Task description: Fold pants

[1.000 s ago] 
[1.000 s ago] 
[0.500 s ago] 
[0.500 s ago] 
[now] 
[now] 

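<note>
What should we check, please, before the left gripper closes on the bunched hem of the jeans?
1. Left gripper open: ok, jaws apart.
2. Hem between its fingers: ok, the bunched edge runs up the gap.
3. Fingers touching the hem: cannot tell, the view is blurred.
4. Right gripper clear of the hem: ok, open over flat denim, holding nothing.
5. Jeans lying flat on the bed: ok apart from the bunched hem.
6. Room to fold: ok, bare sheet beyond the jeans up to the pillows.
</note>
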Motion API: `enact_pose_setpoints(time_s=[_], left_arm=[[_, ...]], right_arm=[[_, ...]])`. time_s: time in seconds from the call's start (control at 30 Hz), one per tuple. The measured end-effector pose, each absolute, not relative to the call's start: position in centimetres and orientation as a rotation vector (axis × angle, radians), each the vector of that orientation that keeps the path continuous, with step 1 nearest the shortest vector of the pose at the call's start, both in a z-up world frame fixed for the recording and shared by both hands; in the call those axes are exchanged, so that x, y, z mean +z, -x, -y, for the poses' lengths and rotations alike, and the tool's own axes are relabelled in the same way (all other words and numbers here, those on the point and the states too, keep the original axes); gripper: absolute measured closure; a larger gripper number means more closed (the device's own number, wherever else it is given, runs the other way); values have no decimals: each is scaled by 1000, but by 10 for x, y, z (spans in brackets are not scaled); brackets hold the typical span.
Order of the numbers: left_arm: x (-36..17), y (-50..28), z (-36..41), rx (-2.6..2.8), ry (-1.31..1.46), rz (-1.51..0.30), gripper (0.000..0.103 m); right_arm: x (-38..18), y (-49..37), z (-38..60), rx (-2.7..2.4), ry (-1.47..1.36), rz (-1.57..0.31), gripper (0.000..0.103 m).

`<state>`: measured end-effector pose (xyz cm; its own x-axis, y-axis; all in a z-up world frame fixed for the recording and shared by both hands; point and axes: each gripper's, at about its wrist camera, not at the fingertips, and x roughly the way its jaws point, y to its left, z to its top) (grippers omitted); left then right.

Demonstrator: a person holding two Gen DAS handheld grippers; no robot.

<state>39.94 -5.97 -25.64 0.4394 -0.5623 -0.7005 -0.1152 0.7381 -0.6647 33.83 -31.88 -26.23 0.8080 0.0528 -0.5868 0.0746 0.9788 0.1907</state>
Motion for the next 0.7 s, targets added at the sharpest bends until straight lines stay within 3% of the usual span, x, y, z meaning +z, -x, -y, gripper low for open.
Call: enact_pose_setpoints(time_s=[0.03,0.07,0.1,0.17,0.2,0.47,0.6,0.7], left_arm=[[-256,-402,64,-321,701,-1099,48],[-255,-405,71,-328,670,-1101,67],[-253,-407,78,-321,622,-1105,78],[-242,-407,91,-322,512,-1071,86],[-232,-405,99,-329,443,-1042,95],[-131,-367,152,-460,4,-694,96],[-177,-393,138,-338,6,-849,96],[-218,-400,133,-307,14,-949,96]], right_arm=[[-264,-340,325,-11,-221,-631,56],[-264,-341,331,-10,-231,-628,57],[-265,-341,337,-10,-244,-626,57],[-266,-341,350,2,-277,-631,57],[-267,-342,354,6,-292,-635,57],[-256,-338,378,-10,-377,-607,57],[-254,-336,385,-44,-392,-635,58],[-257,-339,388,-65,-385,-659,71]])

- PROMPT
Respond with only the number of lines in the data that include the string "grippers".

- SOLUTION
2